**DESCRIPTION OF THE TASK:** Your answer should contain only the lines from the top of the data below down through the one with "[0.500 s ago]", transcribed exactly and without pictures; please include nothing more.

┌──

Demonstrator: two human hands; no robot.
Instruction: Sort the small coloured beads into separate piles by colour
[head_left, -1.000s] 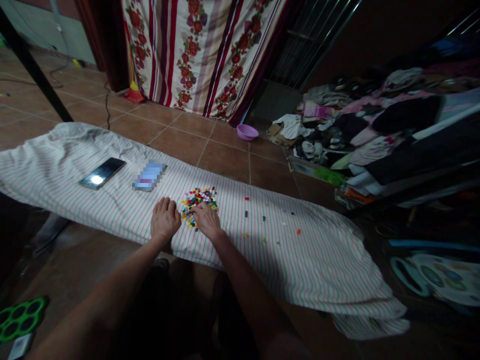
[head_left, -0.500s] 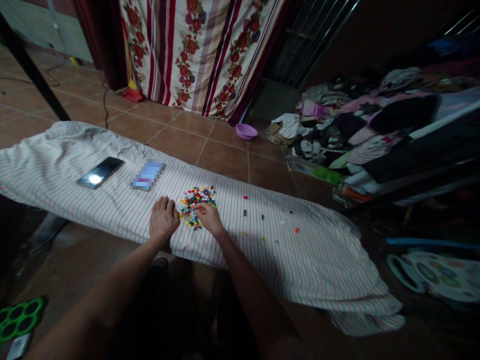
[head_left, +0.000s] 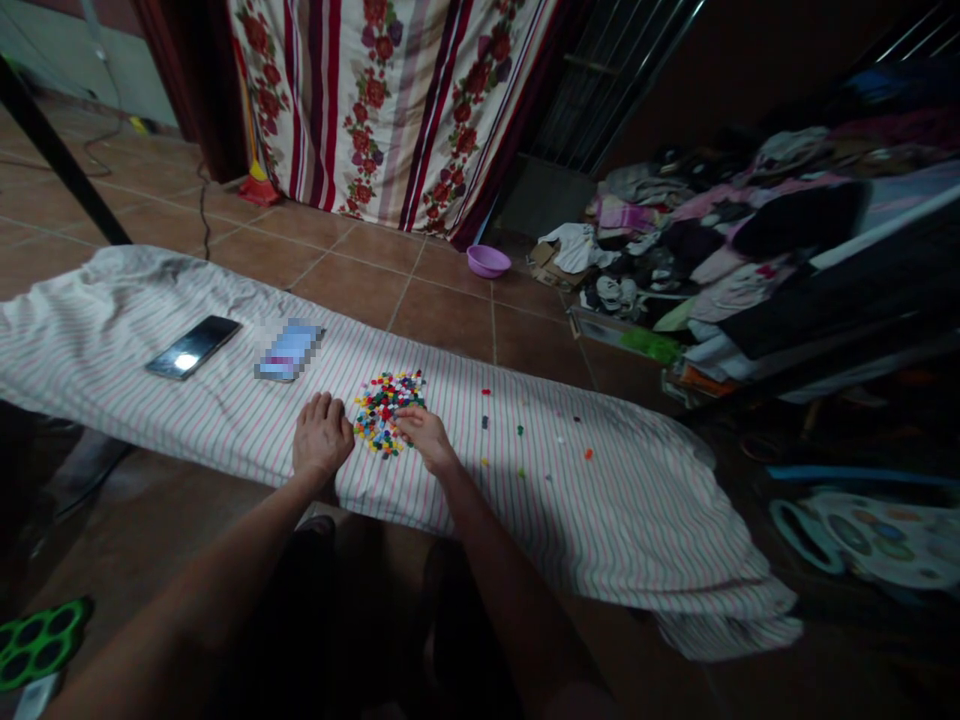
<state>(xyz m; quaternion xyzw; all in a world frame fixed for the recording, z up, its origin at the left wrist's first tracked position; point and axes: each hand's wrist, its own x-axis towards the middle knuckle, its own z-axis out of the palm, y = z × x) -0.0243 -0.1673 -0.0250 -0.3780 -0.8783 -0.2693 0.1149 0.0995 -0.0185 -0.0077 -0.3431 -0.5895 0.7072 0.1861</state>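
Note:
A pile of small, many-coloured beads lies on the striped cloth. My left hand rests palm down on the cloth at the left edge of the pile, fingers lying forward and holding nothing visible. Over the pile's right side, my right hand has thumb and forefinger pinched together. A tiny dark bead seems to show at those fingertips, partly hidden. To the right, several single beads lie spaced apart, among them a red bead, a green bead and an orange bead.
Left of the pile lie a dark phone and a second phone with a lit, blurred screen. Beyond the cloth are a purple basin on the tiled floor, a floral curtain and heaped clothes at right.
My right hand has drawn back slightly to the right across the pile, fingers still pinched. My left hand stays in place. The whole view has shifted a little.

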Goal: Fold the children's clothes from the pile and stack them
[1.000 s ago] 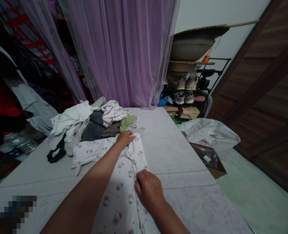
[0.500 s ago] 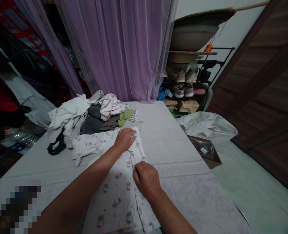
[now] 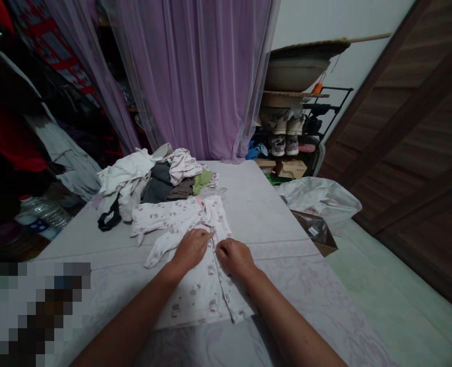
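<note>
A white pajama top (image 3: pixel 196 288) with small printed cartoon figures lies spread on the bed-like surface, its sleeves out to the left and its front opening running lengthwise. My left hand (image 3: pixel 191 248) is on the middle of the top, thumb and fingers pinched at the edge of the front opening. Just across that opening, my right hand (image 3: pixel 234 256) is closed with curled fingers on the other edge of the cloth. The fingertips of both hands are partly hidden. Beyond the top sits a heap of crumpled clothes (image 3: pixel 159 178) in white, dark grey, brown and green.
A pale patterned sheet (image 3: pixel 287 290) covers the surface. Purple curtains (image 3: pixel 195 76) hang behind it. To the right are a rack with shoes (image 3: pixel 284 145), a plastic bag (image 3: pixel 321 199) and an open cardboard box (image 3: pixel 327 244) on the floor. Large bottles (image 3: pixel 44 211) stand at left.
My left hand has come from the collar area down toward me, to the middle of the front opening. My right hand stays at the opening. The view has shifted, showing the top's lower hem.
</note>
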Demonstrator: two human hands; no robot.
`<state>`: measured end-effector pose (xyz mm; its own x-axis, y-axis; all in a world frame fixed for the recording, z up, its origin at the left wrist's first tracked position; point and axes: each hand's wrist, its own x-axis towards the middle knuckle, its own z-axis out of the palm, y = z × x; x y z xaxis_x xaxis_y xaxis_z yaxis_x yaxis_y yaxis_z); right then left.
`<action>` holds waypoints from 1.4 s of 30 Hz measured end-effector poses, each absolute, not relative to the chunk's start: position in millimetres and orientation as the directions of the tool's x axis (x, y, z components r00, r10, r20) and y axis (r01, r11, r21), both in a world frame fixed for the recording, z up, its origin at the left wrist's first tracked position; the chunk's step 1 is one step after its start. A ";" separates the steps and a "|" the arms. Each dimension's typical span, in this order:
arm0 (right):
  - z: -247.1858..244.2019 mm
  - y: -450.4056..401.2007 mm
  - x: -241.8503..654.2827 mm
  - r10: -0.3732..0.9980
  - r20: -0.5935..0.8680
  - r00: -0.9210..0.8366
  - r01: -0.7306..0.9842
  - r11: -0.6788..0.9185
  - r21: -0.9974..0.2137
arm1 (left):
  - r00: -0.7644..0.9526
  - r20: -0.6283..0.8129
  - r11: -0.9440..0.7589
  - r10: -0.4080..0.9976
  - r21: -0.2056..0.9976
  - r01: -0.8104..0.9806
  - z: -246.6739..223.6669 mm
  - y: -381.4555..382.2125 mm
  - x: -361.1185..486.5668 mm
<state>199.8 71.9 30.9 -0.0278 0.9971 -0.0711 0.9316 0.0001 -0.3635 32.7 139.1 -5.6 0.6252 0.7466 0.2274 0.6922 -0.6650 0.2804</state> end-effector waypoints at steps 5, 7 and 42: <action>38.7 93.3 202.7 0.997 -0.076 -0.012 0.942 -0.015 -0.335 | 0.544 0.196 -0.577 0.816 0.206 0.790 -0.6 137.7 43.2; 39.3 108.6 204.8 0.999 -0.034 0.035 0.939 -0.045 -0.340 | 0.536 0.206 -0.571 0.819 0.193 0.798 0.5 137.0 44.8; 18.2 268.4 197.6 0.994 0.113 -0.008 0.991 0.022 -0.130 | 0.561 0.241 -0.608 0.792 0.236 0.758 -17.7 129.7 49.2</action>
<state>197.6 268.4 18.2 -0.0075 0.9936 0.1125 0.9913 0.0222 -0.1300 49.2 129.7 -17.7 0.5607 0.7920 0.2415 0.7576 -0.6084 0.2362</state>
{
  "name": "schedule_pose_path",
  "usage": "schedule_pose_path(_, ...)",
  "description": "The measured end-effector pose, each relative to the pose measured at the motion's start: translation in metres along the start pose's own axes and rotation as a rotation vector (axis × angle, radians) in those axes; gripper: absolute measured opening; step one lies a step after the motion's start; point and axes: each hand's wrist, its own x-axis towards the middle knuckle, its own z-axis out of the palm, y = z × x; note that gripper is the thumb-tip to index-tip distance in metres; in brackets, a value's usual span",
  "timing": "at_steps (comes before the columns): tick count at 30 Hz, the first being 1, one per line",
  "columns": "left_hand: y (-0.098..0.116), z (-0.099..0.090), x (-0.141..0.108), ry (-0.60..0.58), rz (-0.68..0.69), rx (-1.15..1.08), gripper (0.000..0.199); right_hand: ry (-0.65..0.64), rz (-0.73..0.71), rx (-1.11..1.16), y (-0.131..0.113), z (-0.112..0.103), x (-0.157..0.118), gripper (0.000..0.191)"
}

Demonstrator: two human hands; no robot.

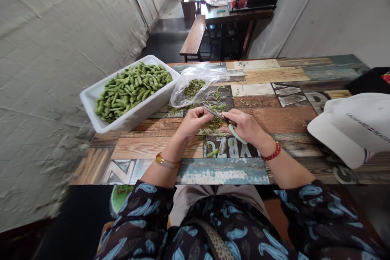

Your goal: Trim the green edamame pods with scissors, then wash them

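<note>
My right hand is wrapped round scissors with pale green handles, their blades pointing left. At the blade tips my left hand is closed in a pinch; whatever lies between its fingers is too small to make out. Green stem trimmings are scattered under and beyond both hands. A single green soybean pod lies on the table just in front of them. To the left, a white plastic tub holds a heap of green soybean pods. Behind my left hand, a clear plastic bag contains more trimmings.
A white cap rests at the right of the patchwork-patterned table, with a black item behind it. A wall runs along the left. Farther off stand a wooden bench and a cluttered dark table.
</note>
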Motion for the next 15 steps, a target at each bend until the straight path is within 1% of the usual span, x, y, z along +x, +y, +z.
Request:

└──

**SOLVED PROBLEM:**
Demonstrator: two human hands; no robot.
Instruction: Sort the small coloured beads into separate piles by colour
[head_left, -1.000s] 
[head_left, -0.500s] 
[head_left, +0.000s] 
<state>(xyz m; quaternion xyzw; all in a world frame fixed for the recording, z up, its origin at the left wrist's first tracked position; point and axes: each hand's wrist, its own x-axis towards the middle knuckle, its own z-axis out of the palm, y = z × x) -0.0243 -0.1673 -0.0250 -0.3780 -0.8783 -0.2693 0.1149 0.0995 -0.0185 -0.0077 -0.3431 -0.5895 0.7072 0.1861</state>
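Note:
A pile of small, many-coloured beads lies on the striped cloth. My left hand rests palm down on the cloth at the left edge of the pile, fingers lying forward and holding nothing visible. Over the pile's right side, my right hand has thumb and forefinger pinched together. A tiny dark bead seems to show at those fingertips, partly hidden. To the right, several single beads lie spaced apart, among them a red bead, a green bead and an orange bead.
Left of the pile lie a dark phone and a second phone with a lit, blurred screen. Beyond the cloth are a purple basin on the tiled floor, a floral curtain and heaped clothes at right.
My right hand has drawn back slightly to the right across the pile, fingers still pinched. My left hand stays in place. The whole view has shifted a little.
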
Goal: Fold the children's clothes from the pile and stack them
[1.000 s ago] 
[0.500 s ago] 

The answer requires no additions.